How to get your research cited

By | 15.8.2016

One of the main problems in academia is to evaluate a researcher or a particular research project. The best method that scientists have come up with so far is to assess the impact factor of journals in which author publishes and/or to measure the number of citations i.e., how many times an academic paper was mentioned in other research. It naturally evokes several questions and potential issues; reciprocal citations, purely personal and/or professional reasons (beyond the quality of the research) for publishing in a journal, paid or free access to publication for readers and so on. Note that free access to a publication is ensured by the authors themselves who pay a fee to the publishing company.

Gaule and Maystre (2011) examined whether free access to a publication increases its chances of being cited more often. The data and previous studies show that open access articles achieve a higher number of citations, however, Gaule and Maystre set up a model which explains why, when choosing between open access and restricted access articles, researchers may tend to prefer an open access article if the research project is of higher quality. Their results suggest that a higher number of citations of open access articles might not be a consequence of a diffusion effect, but rather a self-selection effect.

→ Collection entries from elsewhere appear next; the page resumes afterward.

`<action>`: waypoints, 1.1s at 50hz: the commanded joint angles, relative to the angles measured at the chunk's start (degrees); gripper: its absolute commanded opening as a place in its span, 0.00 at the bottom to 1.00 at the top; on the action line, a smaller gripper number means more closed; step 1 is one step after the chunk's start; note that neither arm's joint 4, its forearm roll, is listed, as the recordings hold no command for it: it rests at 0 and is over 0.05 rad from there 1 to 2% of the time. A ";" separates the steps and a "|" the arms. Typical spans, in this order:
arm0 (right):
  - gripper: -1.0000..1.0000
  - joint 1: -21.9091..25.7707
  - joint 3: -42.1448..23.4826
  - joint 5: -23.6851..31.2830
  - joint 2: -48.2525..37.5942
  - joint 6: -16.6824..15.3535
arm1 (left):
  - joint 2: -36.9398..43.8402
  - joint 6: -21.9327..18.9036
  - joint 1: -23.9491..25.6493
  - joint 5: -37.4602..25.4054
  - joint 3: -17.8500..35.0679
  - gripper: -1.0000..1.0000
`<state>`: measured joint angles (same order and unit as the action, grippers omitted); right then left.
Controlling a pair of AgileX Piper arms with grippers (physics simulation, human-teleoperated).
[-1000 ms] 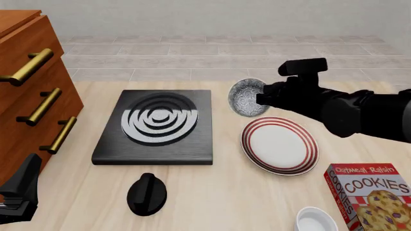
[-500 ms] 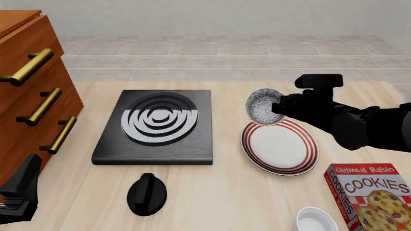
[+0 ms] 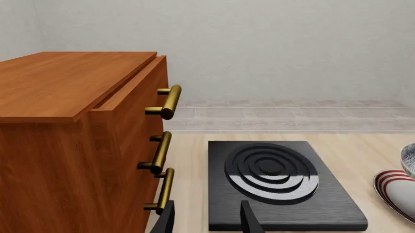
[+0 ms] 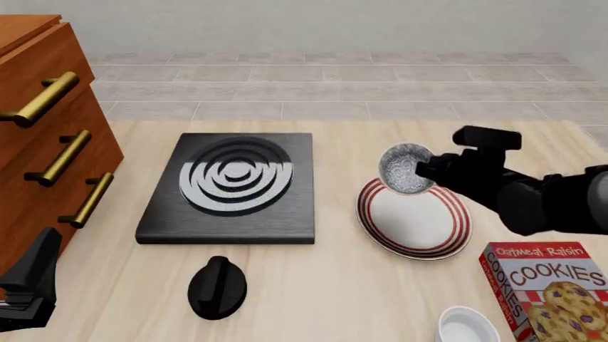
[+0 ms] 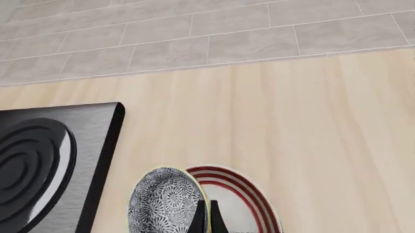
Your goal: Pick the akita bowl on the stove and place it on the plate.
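Note:
The akita bowl [image 4: 406, 169], speckled grey-white inside, hangs tilted above the far left rim of the red-striped plate [image 4: 414, 216]. My right gripper [image 4: 426, 171] is shut on the bowl's rim. In the right wrist view the bowl [image 5: 164, 204] sits beside the pinched fingertips [image 5: 206, 221], with the plate [image 5: 243, 196] just behind it. The black stove [image 4: 232, 186] with grey burner rings lies bare to the left. My left gripper [image 3: 206, 219] stands open low at the near left, near the stove's [image 3: 279, 182] front edge. The bowl's rim [image 3: 408, 159] and the plate [image 3: 395, 191] show at that view's edge.
A wooden drawer cabinet [image 4: 43, 135] with brass handles stands at the left. A black round knob [image 4: 218, 286] lies in front of the stove. A cookies box [image 4: 551, 288] and a plain white bowl [image 4: 468, 326] sit at the near right.
My right gripper has carried the bowl rightward and toward me, from beyond the plate to above the plate's far left rim. The left arm has not moved.

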<state>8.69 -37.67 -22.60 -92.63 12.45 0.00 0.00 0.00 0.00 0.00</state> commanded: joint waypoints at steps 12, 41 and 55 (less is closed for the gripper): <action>0.00 -0.94 0.92 -3.29 -4.40 3.54 | 0.00 0.00 0.00 0.00 0.00 1.00; 0.00 -1.57 3.13 -6.20 -7.09 4.53 | 0.00 0.00 0.00 0.00 0.00 1.00; 0.00 -1.86 3.26 -6.87 -7.97 4.60 | 0.00 0.00 0.00 0.00 0.00 1.00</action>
<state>7.09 -34.43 -28.78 -100.21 16.73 0.00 0.00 0.00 0.00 0.00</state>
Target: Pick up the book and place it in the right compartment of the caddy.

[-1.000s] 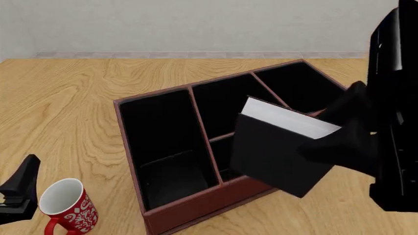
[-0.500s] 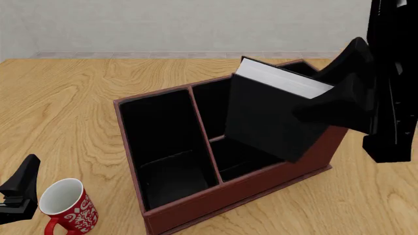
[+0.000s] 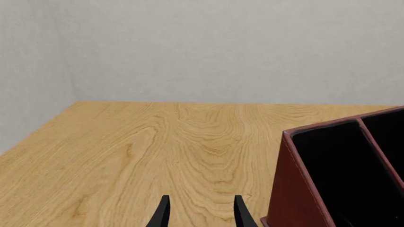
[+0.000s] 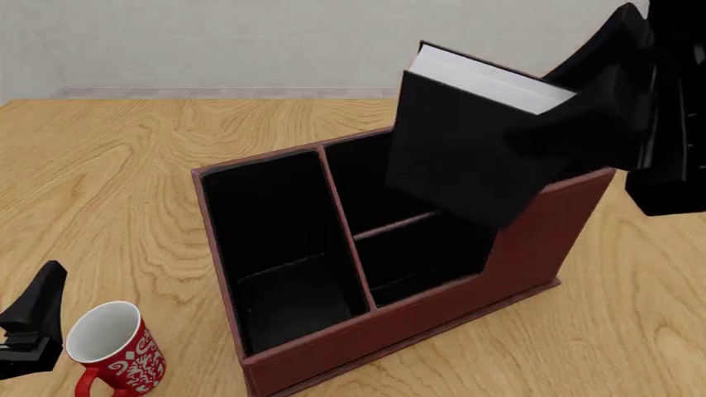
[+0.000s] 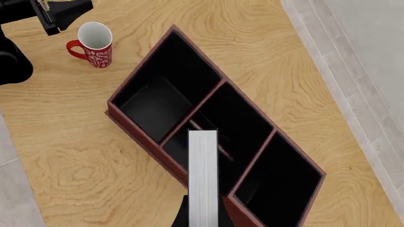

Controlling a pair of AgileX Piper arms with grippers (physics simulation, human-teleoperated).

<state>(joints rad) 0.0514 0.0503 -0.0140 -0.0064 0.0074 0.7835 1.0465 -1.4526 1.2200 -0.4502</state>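
Left gripper idles parted beside mug; our right gripper clamps the book, tilted above the caddy, overhanging its middle; lowering now risks missing the right compartment, striking the divider.

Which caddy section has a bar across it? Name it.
The middle section of the caddy: a reddish bar crosses it. The wide left section and the right compartment are undivided.
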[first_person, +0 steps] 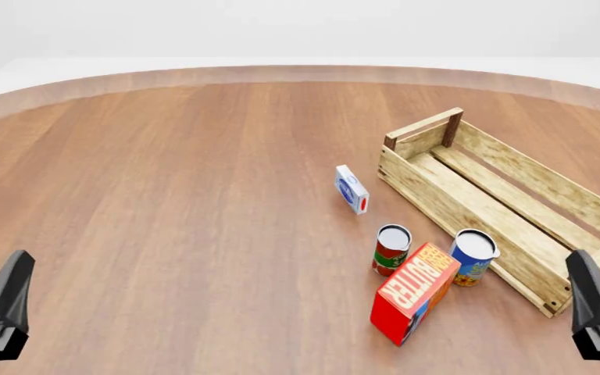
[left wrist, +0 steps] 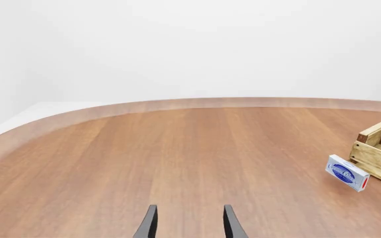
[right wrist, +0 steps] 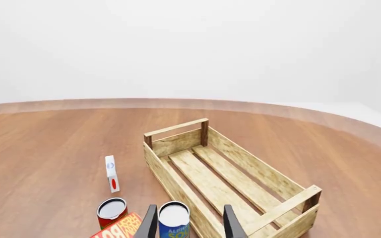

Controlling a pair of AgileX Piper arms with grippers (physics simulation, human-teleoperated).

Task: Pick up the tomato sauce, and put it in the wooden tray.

In particular, the authors studied more than 4000 articles issued in Proceedings of the National Academy of Sciences (PNAS), where authors can choose whether to publish their article as open access or restricted access (there are some exceptions for developing countries etc.). To distinguish between a diffusion effect and a self-selection effect, the authors also controlled for the quality of the research by creating two proxy variables – the quality of authors and the quality of the article. The figure clearly shows that the number of citations achieved in the 2 years following the publication of the article is higher for open access articles, however, as the study concludes, this fact is most likely driven by the self-selection effect i.e., open access articles tend to be of higher quality. The authors argue that the diffusion effect of open access is, if any, relatively small.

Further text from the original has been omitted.